BEGIN Dataset records

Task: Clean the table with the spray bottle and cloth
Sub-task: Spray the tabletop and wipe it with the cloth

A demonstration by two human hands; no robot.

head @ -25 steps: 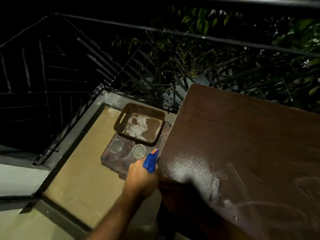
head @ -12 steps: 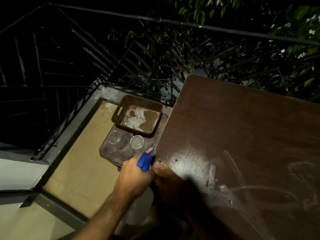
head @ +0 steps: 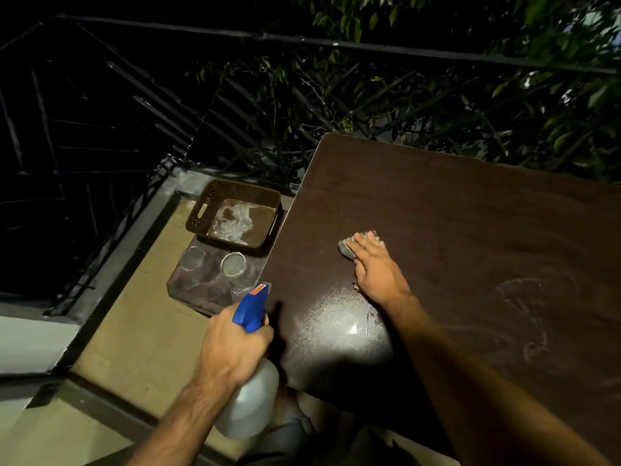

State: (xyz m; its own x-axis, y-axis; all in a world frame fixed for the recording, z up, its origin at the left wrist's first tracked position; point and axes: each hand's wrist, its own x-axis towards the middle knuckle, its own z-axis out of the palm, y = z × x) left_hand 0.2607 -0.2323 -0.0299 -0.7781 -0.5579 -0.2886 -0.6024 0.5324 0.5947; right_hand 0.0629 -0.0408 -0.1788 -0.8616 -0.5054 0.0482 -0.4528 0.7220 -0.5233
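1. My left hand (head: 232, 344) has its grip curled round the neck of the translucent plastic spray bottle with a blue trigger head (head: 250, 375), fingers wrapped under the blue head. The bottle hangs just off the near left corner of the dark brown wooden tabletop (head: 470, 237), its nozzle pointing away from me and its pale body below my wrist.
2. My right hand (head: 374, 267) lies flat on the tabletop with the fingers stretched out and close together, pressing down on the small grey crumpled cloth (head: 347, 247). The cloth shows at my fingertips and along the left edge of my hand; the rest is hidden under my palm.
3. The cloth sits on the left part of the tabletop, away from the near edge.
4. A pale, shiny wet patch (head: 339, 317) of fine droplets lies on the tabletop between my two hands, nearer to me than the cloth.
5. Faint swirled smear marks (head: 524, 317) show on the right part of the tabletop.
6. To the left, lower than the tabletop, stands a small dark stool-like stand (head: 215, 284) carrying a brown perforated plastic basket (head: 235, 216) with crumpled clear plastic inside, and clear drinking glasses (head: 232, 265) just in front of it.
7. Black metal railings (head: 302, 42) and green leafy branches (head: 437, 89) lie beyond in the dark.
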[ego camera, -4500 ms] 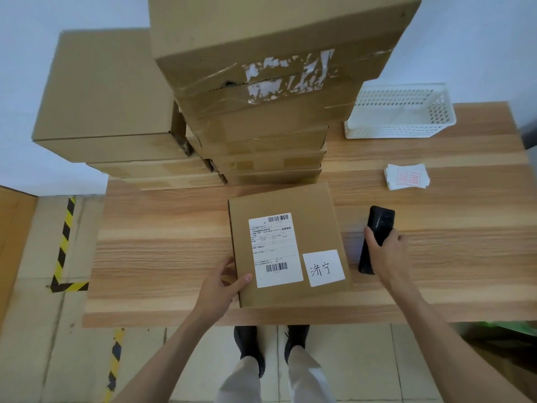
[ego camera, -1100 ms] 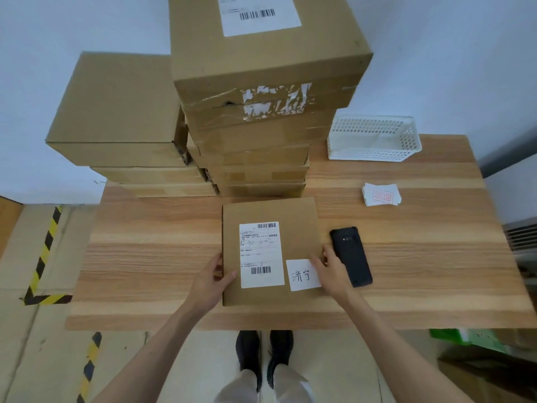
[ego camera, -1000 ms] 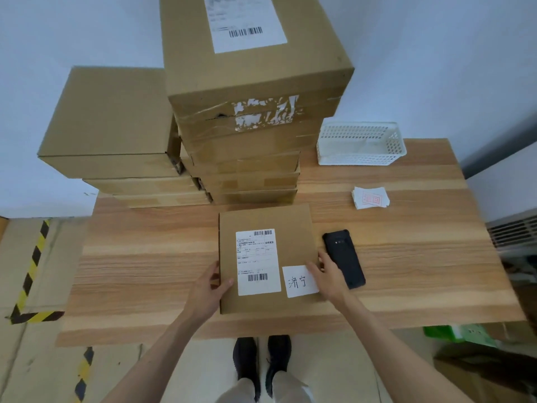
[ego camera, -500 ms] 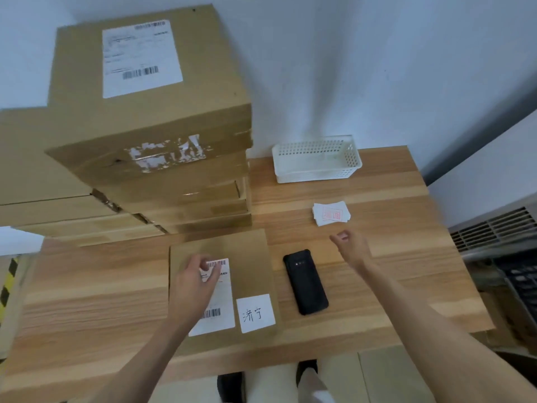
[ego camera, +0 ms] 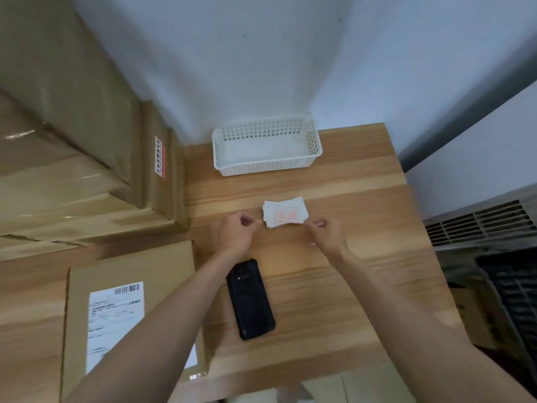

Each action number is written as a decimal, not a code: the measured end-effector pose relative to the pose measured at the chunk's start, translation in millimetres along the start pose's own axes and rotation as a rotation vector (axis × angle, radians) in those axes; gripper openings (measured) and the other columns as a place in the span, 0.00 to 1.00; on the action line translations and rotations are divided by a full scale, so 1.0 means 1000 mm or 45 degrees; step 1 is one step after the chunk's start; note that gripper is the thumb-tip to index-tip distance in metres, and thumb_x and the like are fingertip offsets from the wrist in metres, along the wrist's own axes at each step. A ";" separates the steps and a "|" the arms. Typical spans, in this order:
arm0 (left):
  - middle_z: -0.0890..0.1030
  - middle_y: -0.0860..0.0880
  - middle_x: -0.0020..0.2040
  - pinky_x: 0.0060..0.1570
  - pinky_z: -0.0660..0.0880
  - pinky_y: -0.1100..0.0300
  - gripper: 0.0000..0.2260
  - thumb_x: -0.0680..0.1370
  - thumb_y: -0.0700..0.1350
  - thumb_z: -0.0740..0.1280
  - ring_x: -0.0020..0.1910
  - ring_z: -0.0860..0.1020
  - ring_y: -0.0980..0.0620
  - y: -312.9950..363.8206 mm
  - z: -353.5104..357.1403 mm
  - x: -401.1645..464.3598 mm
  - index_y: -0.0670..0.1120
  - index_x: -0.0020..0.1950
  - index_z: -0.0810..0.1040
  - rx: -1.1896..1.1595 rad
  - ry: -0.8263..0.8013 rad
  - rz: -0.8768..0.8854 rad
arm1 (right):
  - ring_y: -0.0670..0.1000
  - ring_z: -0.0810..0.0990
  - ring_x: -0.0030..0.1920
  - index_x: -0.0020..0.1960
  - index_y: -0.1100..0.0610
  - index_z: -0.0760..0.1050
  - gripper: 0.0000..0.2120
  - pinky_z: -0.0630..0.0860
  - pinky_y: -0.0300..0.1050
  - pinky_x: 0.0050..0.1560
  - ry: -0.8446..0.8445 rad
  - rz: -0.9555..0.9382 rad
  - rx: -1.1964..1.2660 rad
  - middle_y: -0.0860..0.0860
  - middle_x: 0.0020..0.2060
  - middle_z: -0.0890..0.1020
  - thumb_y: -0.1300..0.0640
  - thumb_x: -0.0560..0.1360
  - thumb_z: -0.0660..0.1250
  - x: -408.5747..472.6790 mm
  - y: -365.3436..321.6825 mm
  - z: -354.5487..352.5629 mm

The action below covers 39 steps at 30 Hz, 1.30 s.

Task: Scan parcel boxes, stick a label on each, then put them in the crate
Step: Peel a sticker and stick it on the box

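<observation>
White label stack (ego camera: 284, 213) sits between both sets of fingertips on the table (ego camera: 334, 280), long axis left-right. Left hand (ego camera: 234, 232) curled at its left end, right hand (ego camera: 327, 234) pinching toward the right edge; actual contact can't be confirmed. Both equally near. Parcel box (ego camera: 130, 274) lies back-left of the fingers, scanner (ego camera: 250, 299) behind them.

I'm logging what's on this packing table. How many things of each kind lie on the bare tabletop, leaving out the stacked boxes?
Parcel box: 1
Black scanner: 1
White basket: 1
Label stack: 1
Total: 4
</observation>
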<state>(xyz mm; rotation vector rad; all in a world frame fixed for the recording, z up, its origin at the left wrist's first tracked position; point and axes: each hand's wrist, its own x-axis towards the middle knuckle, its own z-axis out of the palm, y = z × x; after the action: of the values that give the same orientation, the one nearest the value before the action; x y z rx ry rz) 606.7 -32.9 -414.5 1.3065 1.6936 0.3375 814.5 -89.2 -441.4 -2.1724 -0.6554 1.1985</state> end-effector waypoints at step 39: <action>0.80 0.49 0.37 0.19 0.62 0.62 0.04 0.81 0.41 0.68 0.26 0.69 0.56 0.010 -0.082 -0.142 0.43 0.52 0.83 -0.611 -0.132 -0.202 | 0.47 0.69 0.25 0.51 0.61 0.84 0.08 0.69 0.42 0.30 -0.425 -0.135 0.374 0.52 0.40 0.87 0.58 0.81 0.68 -0.167 -0.051 -0.015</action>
<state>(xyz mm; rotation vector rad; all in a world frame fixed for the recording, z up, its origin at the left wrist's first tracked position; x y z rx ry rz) 546.6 -127.0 -293.8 0.8184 1.4982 0.5346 740.1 -165.0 -301.5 -1.6931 -0.6722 1.5116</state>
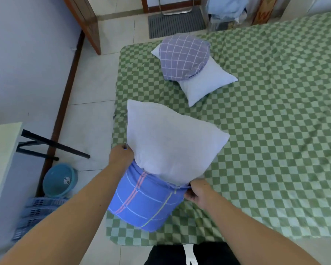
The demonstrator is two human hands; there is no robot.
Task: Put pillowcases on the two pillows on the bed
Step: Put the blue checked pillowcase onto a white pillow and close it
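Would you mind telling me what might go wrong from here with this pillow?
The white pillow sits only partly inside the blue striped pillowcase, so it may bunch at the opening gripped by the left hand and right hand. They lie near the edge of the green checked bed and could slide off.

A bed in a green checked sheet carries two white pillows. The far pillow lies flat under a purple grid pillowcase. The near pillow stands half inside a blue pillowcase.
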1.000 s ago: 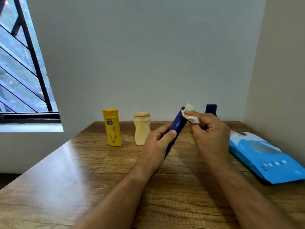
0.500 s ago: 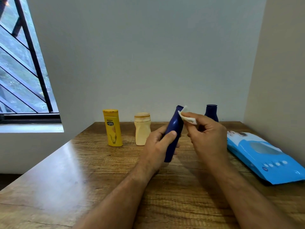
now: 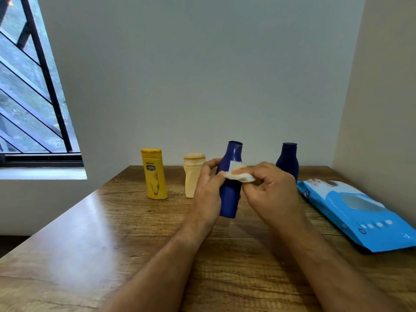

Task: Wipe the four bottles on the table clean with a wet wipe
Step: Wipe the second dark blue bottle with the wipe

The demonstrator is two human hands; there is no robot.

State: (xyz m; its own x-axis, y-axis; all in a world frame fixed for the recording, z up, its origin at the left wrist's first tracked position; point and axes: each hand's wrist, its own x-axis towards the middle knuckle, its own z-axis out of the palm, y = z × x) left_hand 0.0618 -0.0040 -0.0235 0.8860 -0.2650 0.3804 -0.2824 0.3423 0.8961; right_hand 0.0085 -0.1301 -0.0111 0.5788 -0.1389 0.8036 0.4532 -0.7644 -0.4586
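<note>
My left hand [image 3: 208,190] grips a dark blue bottle [image 3: 230,194] and holds it nearly upright just above the wooden table [image 3: 112,233]. My right hand [image 3: 270,192] pinches a white wet wipe [image 3: 238,174] against the bottle's middle. A yellow bottle [image 3: 154,173] and a short cream bottle [image 3: 191,174] stand at the back left. At the back right a second dark blue bottle [image 3: 288,161] stands partly hidden behind my right hand.
A blue pack of wet wipes [image 3: 360,212] lies flat on the table's right side, close to the side wall. A barred window [image 3: 29,86] is at the left. The back wall rises just behind the bottles.
The held blue bottle has swung from tilted to nearly upright. The wipe has slid from the cap down to the bottle's middle.
</note>
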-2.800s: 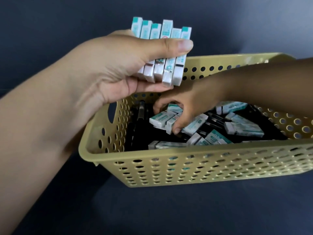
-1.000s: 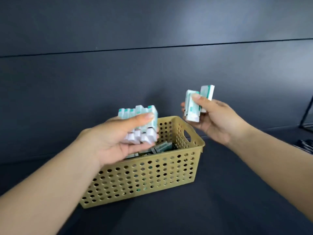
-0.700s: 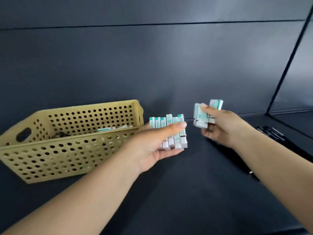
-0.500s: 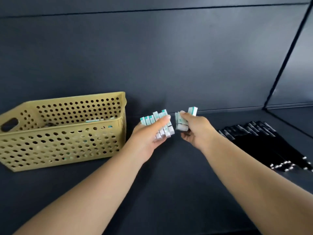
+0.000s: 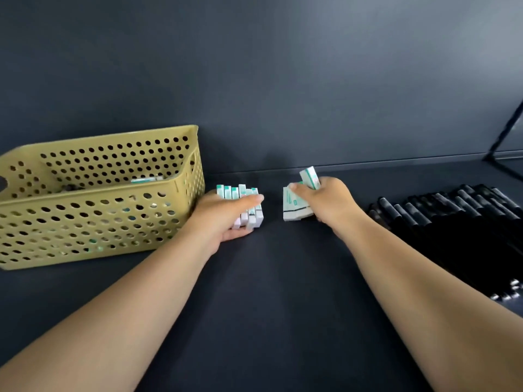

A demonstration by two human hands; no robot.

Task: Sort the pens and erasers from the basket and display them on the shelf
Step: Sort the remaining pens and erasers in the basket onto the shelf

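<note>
My left hand (image 5: 226,216) grips a row of several white-and-teal erasers (image 5: 249,215), thumb across their fronts, low over the dark shelf (image 5: 283,278) just right of the basket. My right hand (image 5: 328,202) holds a few more erasers (image 5: 294,206), lower ends near the shelf surface, one sticking up behind the fingers. The yellow perforated basket (image 5: 99,222) stands at the left with an eraser (image 5: 144,180) showing inside. A row of black pens (image 5: 452,216) lies on the shelf at the right.
The dark back wall rises right behind the shelf. A black slanted frame bar (image 5: 506,131) stands at the far right. Bare shelf surface lies between the basket and the pens, where both hands are.
Both hands lifted out of the basket with erasers, swung right and came down to the shelf between basket and pens. The hands have moved apart since half a second ago.
</note>
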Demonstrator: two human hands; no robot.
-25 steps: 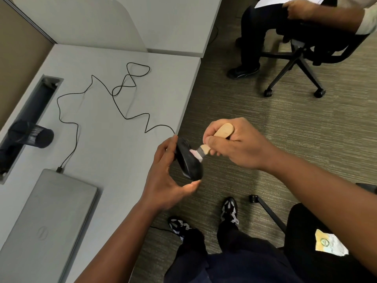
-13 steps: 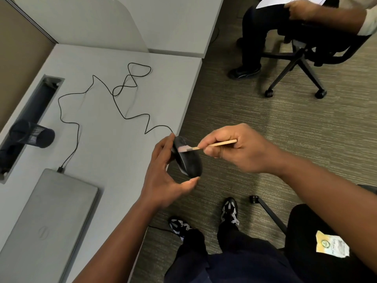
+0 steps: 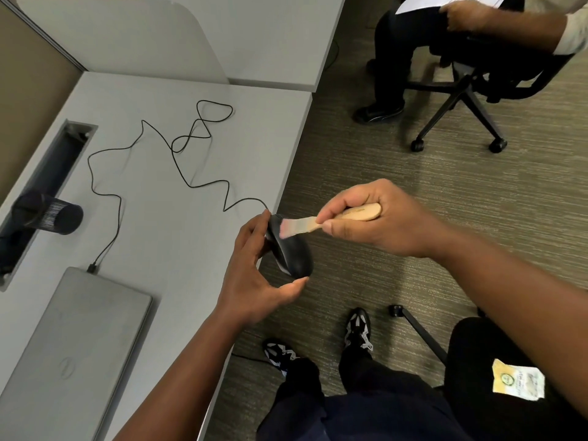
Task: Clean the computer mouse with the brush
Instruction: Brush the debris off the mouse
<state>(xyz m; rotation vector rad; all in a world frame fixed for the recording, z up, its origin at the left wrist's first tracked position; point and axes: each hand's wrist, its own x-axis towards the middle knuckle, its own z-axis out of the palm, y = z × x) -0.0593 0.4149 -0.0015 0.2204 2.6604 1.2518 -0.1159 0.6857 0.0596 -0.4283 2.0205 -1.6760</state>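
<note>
**Brush bristles on the mouse, held off the bench's right edge**

The left hand [image 3: 251, 275] grips the black computer mouse [image 3: 291, 249] — fingers curled round its far end, thumb under its near end — and holds it tilted in the air just past the right edge of the bench [image 3: 165, 224]. The right hand [image 3: 378, 218] pinches the wooden-handled brush [image 3: 331, 219] between thumb and curled fingers, the handle's rounded end showing past the knuckles. The pale bristles touch the mouse's upper part, near the left hand's fingertips.

From the mouse a thin black cable [image 3: 191, 160] snakes in loops across the bench top and ends at a plug on the far edge of a closed grey laptop [image 3: 73, 351], which lies at the near left. A dark mesh cup [image 3: 47, 214] lies tipped by the slot along the bench's left edge. On the carpet beyond the right edge, a second person [image 3: 445, 43] sits in a wheeled office chair [image 3: 461, 100].
</note>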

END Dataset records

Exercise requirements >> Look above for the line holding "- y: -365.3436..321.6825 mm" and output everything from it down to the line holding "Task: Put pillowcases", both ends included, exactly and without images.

Your response >>
  - y: -365.3436..321.6825 mm
  - z: -354.5487..352.5629 mm

The action below covers 39 steps at 30 Hz, 1.30 s.

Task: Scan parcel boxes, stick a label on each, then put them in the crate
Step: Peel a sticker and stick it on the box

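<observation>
White label stack (ego camera: 284, 213) sits between both sets of fingertips on the table (ego camera: 334, 280), long axis left-right. Left hand (ego camera: 234, 232) curled at its left end, right hand (ego camera: 327, 234) pinching toward the right edge; actual contact can't be confirmed. Both equally near. Parcel box (ego camera: 130, 274) lies back-left of the fingers, scanner (ego camera: 250, 299) behind them.

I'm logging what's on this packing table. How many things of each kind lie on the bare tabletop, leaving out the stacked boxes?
Parcel box: 1
Black scanner: 1
White basket: 1
Label stack: 1
Total: 4
</observation>
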<state>(xyz mm; rotation vector rad; all in a world frame fixed for the recording, z up, its origin at the left wrist's first tracked position; point and axes: each hand's wrist, its own x-axis towards the middle knuckle, its own z-axis out of the palm, y = z × x; after the action: of the values that give the same orientation, the one nearest the value before the action; x y z rx ry rz) 606.7 -32.9 -414.5 1.3065 1.6936 0.3375 814.5 -89.2 -441.4 -2.1724 -0.6554 1.1985</state> end-effector waypoints at step 39: <action>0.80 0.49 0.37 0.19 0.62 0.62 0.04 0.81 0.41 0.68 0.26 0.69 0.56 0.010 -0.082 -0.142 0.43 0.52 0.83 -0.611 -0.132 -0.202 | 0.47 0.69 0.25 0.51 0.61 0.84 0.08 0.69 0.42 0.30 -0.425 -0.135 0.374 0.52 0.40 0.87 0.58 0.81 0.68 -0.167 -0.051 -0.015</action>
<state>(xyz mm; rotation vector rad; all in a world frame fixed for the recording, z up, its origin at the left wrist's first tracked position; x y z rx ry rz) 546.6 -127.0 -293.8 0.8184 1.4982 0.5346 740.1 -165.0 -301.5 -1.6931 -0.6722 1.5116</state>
The demonstrator is two human hands; there is no robot.
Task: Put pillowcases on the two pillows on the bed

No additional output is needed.